_Prompt_. The material below should be copied line for line, please, with pictures omitted.

_Data_.
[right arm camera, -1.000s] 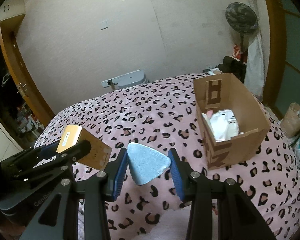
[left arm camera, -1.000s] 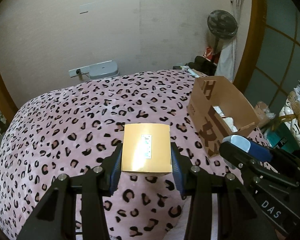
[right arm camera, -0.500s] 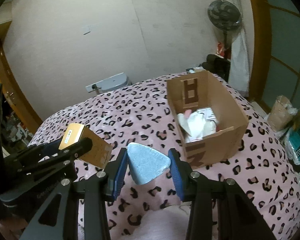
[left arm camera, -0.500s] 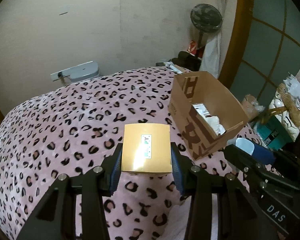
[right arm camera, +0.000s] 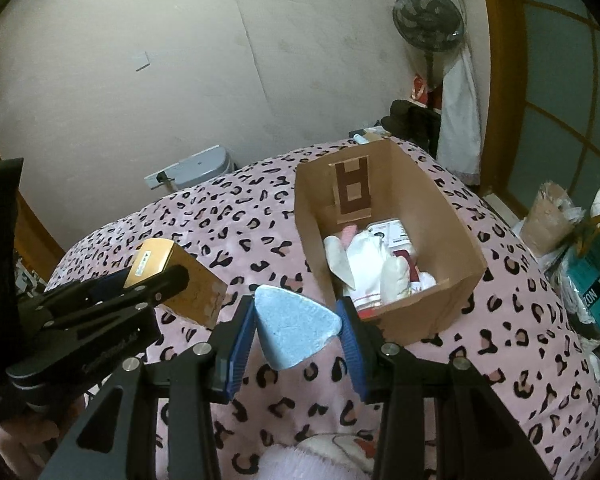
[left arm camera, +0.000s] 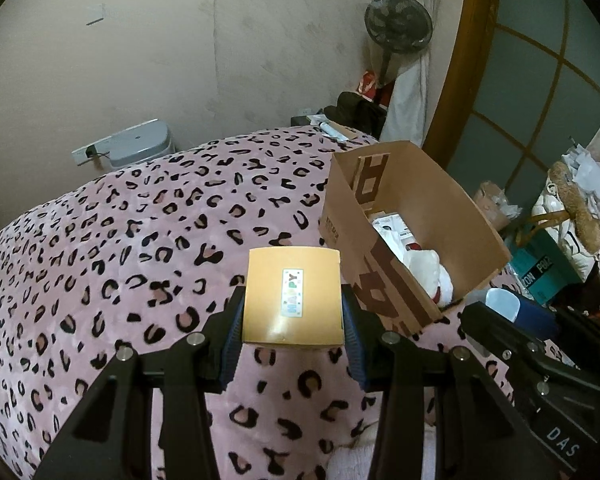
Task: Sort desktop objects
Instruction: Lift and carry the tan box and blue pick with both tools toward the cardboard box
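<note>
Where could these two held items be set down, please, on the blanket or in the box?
The blanket lies bare from the cardboard box leftward to the wall, and in front of the box. The box's near half is crowded with white items; only its far end by the brown label shows bare floor. The gold box and blue wedge are gripped.

Home bedroom: leopard-print blanket (left arm camera: pixel 140 248), standing fan (left arm camera: pixel 398 28), clutter.

Cardboard box (left arm camera: pixel 452 216) contents partly hidden
</note>
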A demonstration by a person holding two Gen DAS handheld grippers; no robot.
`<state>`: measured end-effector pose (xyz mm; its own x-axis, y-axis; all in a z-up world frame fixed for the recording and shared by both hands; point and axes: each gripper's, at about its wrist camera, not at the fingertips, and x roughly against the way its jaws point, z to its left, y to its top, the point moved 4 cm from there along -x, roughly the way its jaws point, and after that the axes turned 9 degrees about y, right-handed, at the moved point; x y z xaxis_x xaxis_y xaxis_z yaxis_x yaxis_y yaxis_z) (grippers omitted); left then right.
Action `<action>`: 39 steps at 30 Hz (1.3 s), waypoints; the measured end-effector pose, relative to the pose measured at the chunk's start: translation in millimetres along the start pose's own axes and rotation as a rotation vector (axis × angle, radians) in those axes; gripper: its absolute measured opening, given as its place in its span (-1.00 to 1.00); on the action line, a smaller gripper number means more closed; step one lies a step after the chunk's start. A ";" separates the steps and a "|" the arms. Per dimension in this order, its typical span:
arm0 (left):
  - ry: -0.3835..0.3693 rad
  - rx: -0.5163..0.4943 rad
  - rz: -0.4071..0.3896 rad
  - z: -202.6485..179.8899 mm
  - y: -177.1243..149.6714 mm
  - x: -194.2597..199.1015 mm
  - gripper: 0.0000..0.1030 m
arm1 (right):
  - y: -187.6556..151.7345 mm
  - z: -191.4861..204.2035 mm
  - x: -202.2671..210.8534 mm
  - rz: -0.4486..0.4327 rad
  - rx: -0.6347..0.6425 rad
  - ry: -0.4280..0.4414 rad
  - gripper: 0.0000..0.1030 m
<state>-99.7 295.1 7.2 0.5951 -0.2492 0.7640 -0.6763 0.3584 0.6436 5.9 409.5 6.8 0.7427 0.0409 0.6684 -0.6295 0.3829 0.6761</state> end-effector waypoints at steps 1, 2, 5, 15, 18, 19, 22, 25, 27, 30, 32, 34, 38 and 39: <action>0.000 -0.001 0.002 -0.9 1.6 -3.4 -0.13 | 1.5 -1.6 -2.1 0.001 -0.002 -0.002 -0.19; -0.003 -0.003 0.004 -1.9 3.3 -6.6 -0.13 | 2.6 -2.9 -3.8 0.002 -0.003 -0.004 -0.19; -0.008 -0.007 0.009 -5.1 8.7 -16.7 -0.13 | 6.6 -5.9 -7.3 -0.001 -0.005 -0.007 -0.19; -0.018 -0.020 0.018 -12.8 18.9 -35.9 -0.13 | 16.2 -13.6 -17.3 -0.006 -0.013 -0.007 -0.19; -0.020 -0.025 0.019 -14.5 21.4 -39.0 -0.13 | 18.3 -13.6 -20.2 -0.005 -0.013 -0.004 -0.19; -0.021 -0.026 0.019 -15.3 22.1 -39.6 -0.13 | 18.9 -14.3 -21.0 -0.005 -0.015 -0.002 -0.19; -0.024 -0.032 0.020 -17.9 24.4 -42.3 -0.13 | 19.6 -15.7 -23.2 -0.006 -0.018 0.001 -0.19; -0.028 -0.040 0.017 -22.9 27.8 -43.5 -0.13 | 21.0 -16.4 -22.8 -0.011 -0.021 0.003 -0.19; -0.038 -0.044 0.016 -27.0 31.3 -44.5 -0.13 | 22.3 -19.2 -21.1 -0.018 -0.026 0.003 -0.19; -0.057 -0.057 0.008 -37.5 37.1 -42.0 -0.13 | 25.1 -25.3 -16.4 -0.032 -0.032 -0.003 -0.19; -0.077 -0.067 -0.002 -46.5 43.0 -39.1 -0.13 | 27.2 -30.9 -12.1 -0.043 -0.036 -0.010 -0.19; -0.100 -0.072 -0.011 -56.0 50.6 -35.8 -0.13 | 29.6 -37.5 -7.5 -0.056 -0.043 -0.017 -0.19; -0.135 -0.092 -0.041 -75.2 69.6 -27.8 -0.13 | 35.0 -48.7 -1.2 -0.078 -0.056 -0.031 -0.19; -0.145 -0.098 -0.048 -80.7 75.5 -26.3 -0.13 | 36.7 -51.6 -0.2 -0.085 -0.059 -0.033 -0.19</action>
<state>-131.4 401.4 32.1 0.5523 -0.3927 0.7353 -0.5984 0.4273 0.6777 -5.5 471.2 15.4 0.7842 -0.0241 0.6200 -0.5494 0.4373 0.7120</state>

_Exercise solution_.
[right arm camera, -1.000s] 
[left arm camera, -1.000s] 
[right arm camera, -0.500s] 
[left arm camera, -0.500s] 
[right arm camera, +0.000s] 
[left arm camera, +0.000s] 
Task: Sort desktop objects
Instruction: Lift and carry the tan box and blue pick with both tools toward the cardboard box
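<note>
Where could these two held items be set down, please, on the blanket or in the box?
The blanket lies bare from the cardboard box leftward to the wall, and in front of the box. The box's near half is crowded with white items; only its far end by the brown label shows bare floor. The gold box and blue wedge are gripped.

Home bedroom: leopard-print blanket (left arm camera: pixel 140 248), standing fan (left arm camera: pixel 398 28), clutter.

Cardboard box (left arm camera: pixel 452 216) contents partly hidden
</note>
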A demonstration by a person holding two Gen DAS handheld grippers; no robot.
`<state>`: measured end-effector pose (xyz mm; its own x-axis, y-axis; all in a z-up world frame fixed for the recording and shared by both hands; point and axes: each gripper's, at about its wrist camera, not at the fingertips, and x roughly against the way its jaws point, z to its left, y to its top, the point moved 4 cm from there along -x, roughly the way its jaws point, and after that the axes turned 9 degrees about y, right-handed, at the moved point; x y z xaxis_x xaxis_y xaxis_z yaxis_x yaxis_y yaxis_z) (grippers omitted); left then right.
Action `<action>`: 39 steps at 30 Hz (1.3 s), waypoints; the measured end-effector pose, relative to the pose measured at the chunk's start: translation in millimetres along the start pose's own axes and rotation as a rotation vector (axis × angle, radians) in those axes; gripper: its absolute measured opening, given as its place in its span (-1.00 to 1.00); on the action line, a smaller gripper number means more closed; step one lies a step after the chunk's start. A ";" separates the steps and a "|" the arms. Per dimension in this order, its typical span:
arm0 (left):
  - ry: -0.3835..0.3693 rad
  - rx: -0.5163..0.4943 rad
  - rz: -0.4071..0.3896 rad
  - z: -202.6485..179.8899 mm
  - y: -177.1243..149.6714 mm
  - x: -194.2597..199.1015 mm
  - gripper: 0.0000..0.1030 m
arm1 (right):
  - y: -187.6556..151.7345 mm
  - z: -191.4861..204.2035 mm
  - x: -202.2671..210.8534 mm
  - rz: -0.4486..0.4327 rad
  - rx: -0.6347..0.6425 rad
  - ry: -0.4280..0.4414 rad
  - gripper: 0.0000..0.1030 m
<state>-99.7 295.1 7.2 0.5951 -0.2492 0.7640 -0.6763 0.3584 0.6436 5.9 409.5 6.8 0.7427 0.0409 0.6684 -0.6295 0.3829 0.6761</state> end-effector waypoints at steps 1, 2, 5, 15, 18, 19, 22, 25, 27, 30, 32, 34, 38 and 39: <action>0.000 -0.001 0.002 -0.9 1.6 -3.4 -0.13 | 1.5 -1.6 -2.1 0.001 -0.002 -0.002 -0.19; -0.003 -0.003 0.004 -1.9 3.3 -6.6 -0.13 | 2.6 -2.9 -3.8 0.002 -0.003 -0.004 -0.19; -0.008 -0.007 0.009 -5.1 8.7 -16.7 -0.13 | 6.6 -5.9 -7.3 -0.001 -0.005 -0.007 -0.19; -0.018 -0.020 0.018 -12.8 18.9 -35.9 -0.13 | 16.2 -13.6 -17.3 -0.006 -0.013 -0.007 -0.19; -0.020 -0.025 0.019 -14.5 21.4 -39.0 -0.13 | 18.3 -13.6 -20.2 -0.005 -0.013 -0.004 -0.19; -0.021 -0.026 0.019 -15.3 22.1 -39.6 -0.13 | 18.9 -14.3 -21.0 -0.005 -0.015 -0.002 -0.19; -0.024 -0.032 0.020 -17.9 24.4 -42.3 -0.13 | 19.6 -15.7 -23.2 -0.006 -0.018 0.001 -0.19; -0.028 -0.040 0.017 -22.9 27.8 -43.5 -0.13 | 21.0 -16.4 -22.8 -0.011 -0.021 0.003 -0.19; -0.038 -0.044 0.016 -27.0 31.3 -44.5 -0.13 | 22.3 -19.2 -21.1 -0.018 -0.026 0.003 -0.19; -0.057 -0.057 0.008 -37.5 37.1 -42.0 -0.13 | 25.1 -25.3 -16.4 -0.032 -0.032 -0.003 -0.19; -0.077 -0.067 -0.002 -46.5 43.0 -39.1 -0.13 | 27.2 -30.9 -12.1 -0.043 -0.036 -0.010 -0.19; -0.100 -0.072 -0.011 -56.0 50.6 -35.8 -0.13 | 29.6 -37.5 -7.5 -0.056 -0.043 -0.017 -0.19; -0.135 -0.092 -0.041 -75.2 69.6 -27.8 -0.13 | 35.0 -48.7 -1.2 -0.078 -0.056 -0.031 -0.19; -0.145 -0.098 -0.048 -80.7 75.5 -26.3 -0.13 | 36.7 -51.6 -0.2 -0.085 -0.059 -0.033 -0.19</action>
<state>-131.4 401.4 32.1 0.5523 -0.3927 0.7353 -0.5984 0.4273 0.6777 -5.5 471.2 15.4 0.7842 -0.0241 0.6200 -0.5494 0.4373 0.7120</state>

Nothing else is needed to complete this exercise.